--- START ---
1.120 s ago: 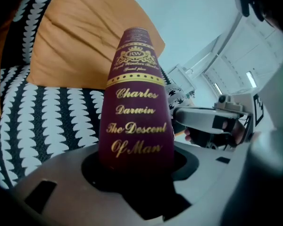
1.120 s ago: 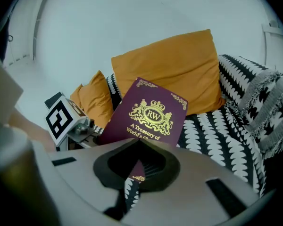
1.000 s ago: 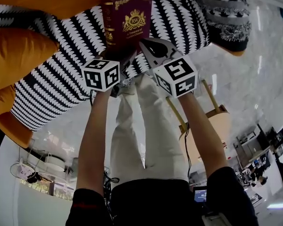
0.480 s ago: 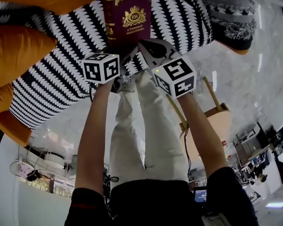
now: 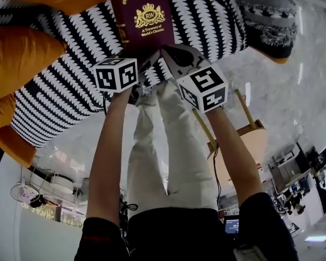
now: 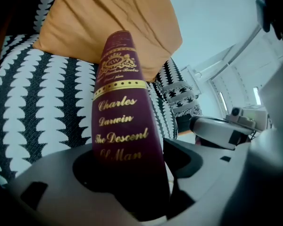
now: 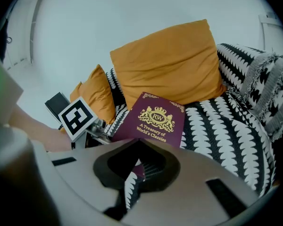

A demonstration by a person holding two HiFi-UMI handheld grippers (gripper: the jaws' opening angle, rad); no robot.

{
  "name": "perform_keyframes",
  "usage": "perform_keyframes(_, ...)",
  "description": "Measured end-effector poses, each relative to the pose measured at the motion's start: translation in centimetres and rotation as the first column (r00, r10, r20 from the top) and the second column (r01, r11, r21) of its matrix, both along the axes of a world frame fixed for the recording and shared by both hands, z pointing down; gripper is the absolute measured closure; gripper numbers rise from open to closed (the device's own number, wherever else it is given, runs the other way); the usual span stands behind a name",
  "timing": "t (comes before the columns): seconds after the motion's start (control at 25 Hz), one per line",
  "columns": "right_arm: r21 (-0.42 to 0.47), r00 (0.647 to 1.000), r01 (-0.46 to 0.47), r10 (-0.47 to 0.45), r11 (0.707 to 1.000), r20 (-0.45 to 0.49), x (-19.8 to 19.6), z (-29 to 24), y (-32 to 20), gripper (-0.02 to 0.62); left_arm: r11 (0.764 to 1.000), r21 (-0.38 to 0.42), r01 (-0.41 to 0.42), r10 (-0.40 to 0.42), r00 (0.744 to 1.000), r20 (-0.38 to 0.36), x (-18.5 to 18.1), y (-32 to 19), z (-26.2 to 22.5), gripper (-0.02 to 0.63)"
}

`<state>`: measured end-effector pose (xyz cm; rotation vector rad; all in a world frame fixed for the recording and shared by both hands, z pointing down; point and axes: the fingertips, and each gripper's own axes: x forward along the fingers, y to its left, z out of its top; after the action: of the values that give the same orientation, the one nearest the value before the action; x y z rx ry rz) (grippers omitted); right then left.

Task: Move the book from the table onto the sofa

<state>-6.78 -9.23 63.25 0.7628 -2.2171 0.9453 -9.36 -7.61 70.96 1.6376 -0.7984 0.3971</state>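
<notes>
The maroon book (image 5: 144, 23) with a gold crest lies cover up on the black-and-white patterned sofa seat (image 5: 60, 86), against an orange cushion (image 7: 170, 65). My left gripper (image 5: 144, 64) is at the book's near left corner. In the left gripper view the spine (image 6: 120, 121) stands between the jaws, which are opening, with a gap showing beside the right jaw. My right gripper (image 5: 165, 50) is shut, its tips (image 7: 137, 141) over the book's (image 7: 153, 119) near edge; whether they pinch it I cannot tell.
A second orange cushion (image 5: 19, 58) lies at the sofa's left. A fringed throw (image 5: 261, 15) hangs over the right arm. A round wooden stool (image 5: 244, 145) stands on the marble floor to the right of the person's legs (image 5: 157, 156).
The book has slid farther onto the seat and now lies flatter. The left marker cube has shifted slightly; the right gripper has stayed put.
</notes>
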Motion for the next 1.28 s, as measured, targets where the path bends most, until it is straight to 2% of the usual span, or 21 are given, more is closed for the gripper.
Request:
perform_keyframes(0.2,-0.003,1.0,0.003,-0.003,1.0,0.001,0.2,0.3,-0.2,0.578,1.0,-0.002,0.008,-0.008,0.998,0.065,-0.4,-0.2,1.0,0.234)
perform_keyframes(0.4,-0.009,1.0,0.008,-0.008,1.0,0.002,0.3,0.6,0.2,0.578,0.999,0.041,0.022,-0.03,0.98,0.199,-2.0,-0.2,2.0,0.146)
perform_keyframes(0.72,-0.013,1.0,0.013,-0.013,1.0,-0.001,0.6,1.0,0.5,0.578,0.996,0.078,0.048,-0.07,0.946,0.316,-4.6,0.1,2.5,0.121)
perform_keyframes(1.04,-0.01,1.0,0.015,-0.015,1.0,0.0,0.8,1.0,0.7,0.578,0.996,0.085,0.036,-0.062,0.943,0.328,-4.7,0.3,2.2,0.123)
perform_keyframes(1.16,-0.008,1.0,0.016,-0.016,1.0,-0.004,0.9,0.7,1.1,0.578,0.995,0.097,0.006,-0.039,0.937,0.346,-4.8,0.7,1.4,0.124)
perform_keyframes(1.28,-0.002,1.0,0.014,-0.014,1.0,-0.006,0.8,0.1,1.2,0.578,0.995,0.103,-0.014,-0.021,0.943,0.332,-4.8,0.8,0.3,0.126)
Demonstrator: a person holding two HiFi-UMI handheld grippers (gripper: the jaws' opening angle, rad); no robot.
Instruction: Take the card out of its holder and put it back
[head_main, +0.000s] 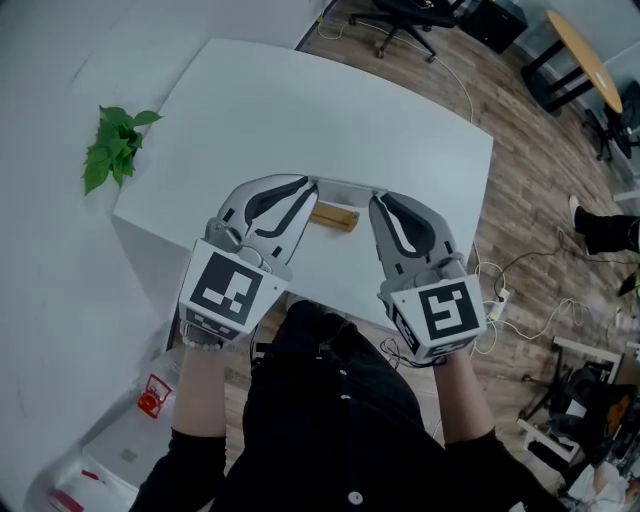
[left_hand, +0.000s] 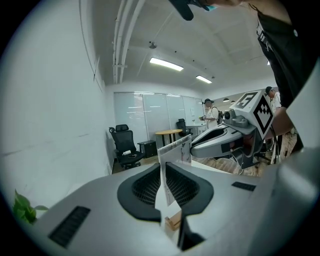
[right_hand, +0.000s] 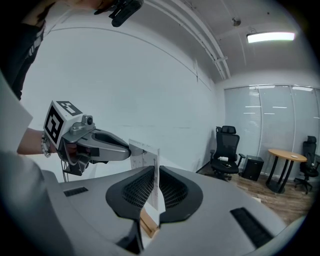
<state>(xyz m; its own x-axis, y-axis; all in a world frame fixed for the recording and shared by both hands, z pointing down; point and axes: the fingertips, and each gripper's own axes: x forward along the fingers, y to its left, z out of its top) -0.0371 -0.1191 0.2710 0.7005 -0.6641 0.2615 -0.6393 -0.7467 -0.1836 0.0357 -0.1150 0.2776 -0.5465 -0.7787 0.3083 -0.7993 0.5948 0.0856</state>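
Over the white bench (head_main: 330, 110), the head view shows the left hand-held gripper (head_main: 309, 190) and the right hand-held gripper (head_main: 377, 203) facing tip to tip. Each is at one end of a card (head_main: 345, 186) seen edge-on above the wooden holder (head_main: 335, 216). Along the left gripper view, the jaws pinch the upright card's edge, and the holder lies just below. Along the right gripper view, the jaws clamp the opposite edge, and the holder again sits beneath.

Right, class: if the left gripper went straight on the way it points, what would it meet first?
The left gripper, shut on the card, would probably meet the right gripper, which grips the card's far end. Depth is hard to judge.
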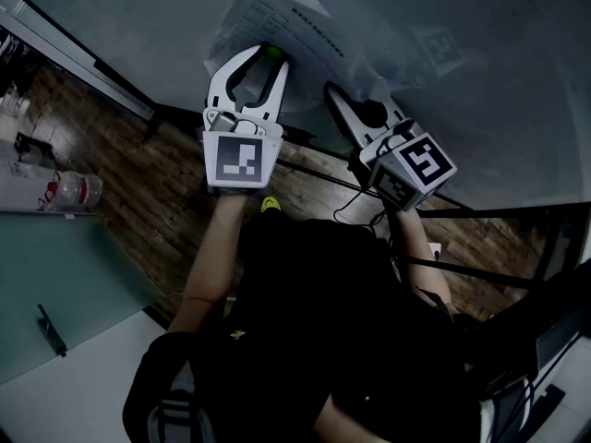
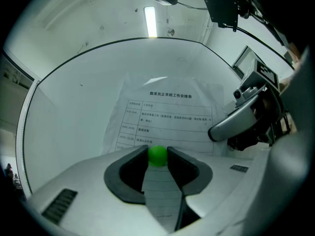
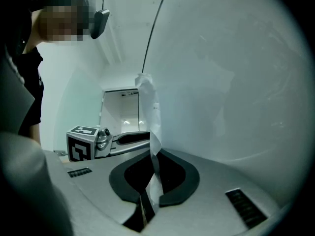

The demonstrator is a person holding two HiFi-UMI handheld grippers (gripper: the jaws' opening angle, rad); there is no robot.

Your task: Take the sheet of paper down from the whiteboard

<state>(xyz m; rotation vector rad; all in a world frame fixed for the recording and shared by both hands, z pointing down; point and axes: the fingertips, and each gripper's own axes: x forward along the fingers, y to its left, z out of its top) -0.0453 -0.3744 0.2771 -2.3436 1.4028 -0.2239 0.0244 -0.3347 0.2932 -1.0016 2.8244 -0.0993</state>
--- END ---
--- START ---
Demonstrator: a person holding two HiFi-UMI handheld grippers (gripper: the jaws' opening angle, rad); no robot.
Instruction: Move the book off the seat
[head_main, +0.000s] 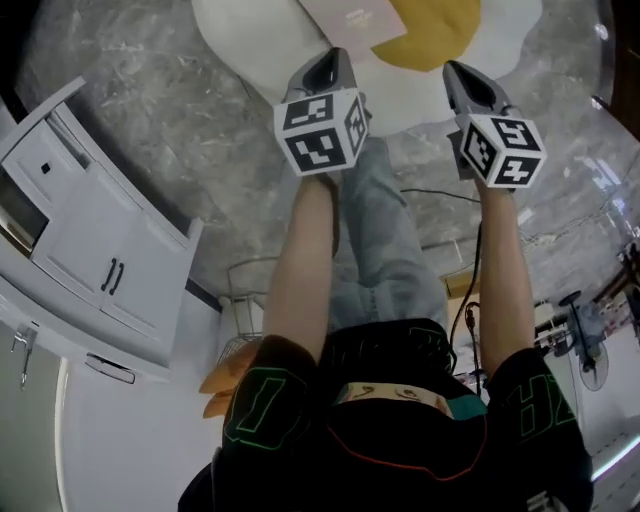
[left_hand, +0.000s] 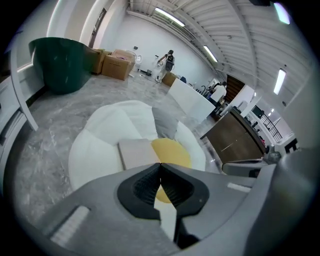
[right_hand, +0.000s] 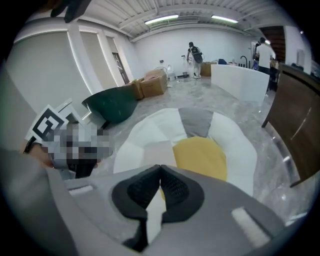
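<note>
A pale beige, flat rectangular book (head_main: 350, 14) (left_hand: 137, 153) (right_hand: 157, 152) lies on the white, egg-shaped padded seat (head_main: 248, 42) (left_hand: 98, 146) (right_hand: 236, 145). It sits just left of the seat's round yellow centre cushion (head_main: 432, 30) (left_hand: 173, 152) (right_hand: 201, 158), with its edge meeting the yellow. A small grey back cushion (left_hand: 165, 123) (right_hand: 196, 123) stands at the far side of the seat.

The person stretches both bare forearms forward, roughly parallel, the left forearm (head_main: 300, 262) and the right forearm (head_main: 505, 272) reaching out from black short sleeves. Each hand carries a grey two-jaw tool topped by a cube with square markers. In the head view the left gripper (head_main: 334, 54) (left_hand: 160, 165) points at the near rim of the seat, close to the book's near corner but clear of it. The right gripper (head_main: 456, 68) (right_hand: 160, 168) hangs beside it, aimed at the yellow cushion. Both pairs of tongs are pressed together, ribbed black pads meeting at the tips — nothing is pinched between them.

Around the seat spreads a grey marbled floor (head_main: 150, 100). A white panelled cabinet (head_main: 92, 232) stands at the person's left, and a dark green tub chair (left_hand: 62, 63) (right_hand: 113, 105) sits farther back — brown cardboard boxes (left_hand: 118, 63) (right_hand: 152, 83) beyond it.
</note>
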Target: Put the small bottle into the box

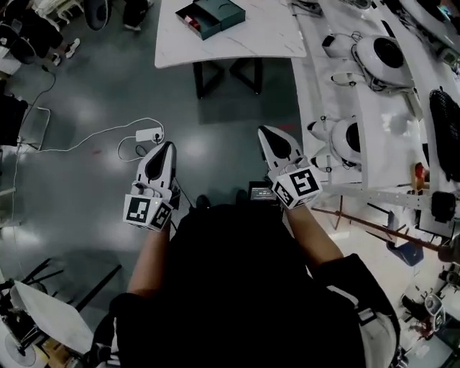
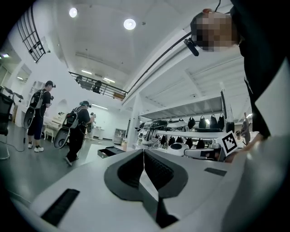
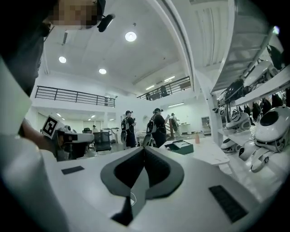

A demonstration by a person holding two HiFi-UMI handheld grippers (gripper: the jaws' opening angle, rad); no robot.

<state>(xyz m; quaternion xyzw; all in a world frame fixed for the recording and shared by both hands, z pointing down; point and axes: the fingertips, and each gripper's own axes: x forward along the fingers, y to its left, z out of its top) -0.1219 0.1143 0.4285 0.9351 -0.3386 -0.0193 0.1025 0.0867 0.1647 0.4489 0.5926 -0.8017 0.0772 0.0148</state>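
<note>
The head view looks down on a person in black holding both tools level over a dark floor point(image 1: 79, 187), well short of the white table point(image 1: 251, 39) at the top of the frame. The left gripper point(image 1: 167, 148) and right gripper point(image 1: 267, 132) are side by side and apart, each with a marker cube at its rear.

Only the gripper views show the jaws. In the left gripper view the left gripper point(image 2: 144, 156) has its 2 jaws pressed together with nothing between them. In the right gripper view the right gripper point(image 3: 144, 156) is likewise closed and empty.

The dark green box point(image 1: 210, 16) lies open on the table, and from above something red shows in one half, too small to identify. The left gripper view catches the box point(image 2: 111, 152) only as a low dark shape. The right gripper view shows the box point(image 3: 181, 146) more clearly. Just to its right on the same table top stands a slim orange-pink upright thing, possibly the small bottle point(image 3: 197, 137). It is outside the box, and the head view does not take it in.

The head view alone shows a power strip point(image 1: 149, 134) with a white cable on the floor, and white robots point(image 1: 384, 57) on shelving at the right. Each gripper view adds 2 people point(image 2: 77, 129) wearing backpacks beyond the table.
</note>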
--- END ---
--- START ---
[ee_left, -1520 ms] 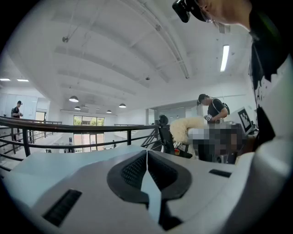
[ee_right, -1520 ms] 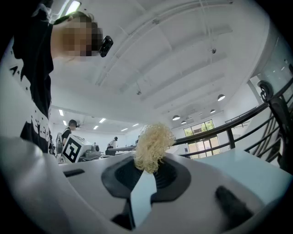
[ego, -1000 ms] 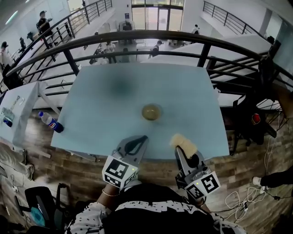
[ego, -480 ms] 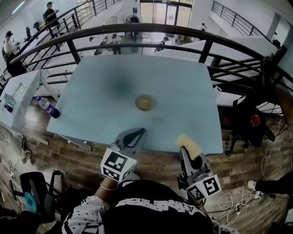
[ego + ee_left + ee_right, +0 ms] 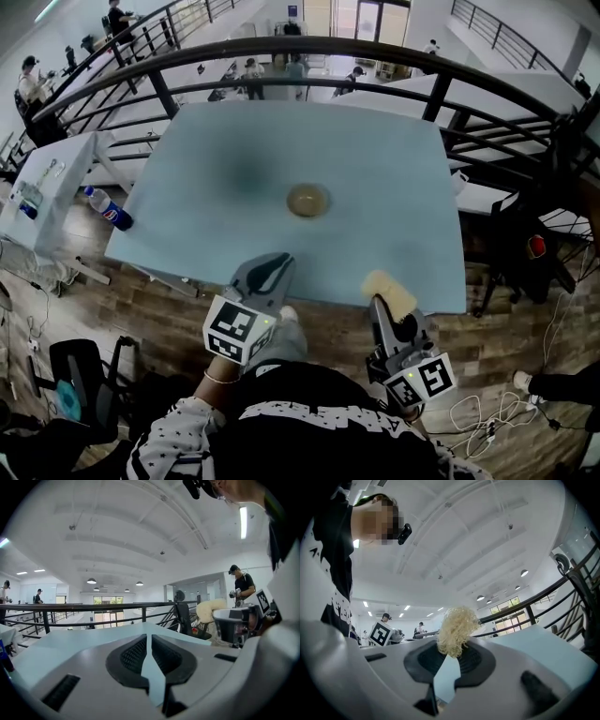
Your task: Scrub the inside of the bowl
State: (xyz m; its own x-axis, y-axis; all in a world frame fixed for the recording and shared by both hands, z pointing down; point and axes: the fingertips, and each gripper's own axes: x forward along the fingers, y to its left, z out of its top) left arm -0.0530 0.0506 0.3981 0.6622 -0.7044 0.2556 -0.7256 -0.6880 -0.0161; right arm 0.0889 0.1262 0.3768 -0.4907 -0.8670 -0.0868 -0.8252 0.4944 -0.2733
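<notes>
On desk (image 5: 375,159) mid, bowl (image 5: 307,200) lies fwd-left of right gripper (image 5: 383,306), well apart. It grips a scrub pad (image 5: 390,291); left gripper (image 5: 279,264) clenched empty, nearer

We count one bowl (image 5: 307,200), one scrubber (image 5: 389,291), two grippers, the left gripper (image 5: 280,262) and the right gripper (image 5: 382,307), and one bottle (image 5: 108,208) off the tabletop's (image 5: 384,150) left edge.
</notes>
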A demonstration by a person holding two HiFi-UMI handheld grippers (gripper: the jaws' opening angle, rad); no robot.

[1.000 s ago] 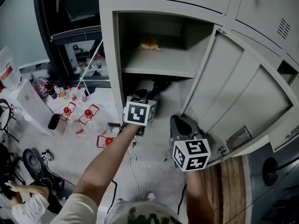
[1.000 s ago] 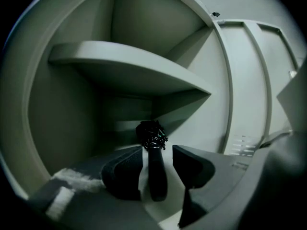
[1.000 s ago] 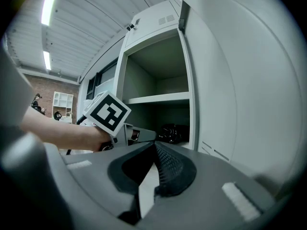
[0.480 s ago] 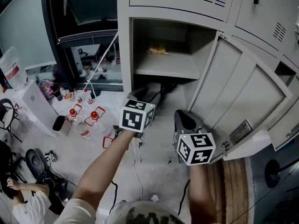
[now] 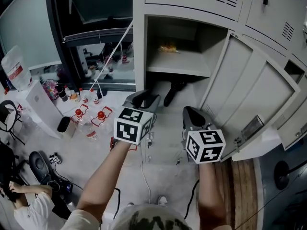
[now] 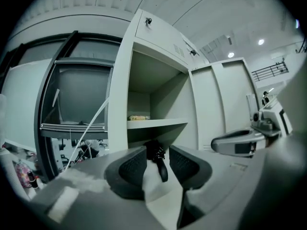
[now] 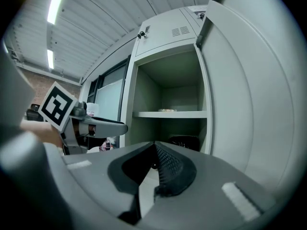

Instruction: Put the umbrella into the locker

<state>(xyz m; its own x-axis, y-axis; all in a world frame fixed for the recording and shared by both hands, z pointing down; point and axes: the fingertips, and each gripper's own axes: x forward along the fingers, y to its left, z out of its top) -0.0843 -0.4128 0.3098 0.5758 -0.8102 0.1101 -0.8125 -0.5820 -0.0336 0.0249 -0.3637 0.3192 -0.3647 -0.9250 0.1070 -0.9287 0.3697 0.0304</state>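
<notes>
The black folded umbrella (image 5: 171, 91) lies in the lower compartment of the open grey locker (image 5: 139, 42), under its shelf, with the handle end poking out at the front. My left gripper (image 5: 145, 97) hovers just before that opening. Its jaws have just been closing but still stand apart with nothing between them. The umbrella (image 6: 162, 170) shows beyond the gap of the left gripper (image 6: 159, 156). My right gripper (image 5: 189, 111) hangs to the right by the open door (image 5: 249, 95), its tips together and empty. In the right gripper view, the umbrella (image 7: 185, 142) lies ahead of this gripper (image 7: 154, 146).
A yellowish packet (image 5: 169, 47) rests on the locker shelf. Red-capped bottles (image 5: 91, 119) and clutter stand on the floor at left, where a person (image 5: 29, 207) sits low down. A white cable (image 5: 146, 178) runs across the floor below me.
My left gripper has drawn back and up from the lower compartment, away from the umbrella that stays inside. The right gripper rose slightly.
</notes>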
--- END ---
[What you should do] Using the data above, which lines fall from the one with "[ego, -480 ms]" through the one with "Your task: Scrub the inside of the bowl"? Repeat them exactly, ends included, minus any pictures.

[Result for this exercise]
[ego, -480 ms] 
[ego + ee_left + ee_right, +0 ms] 
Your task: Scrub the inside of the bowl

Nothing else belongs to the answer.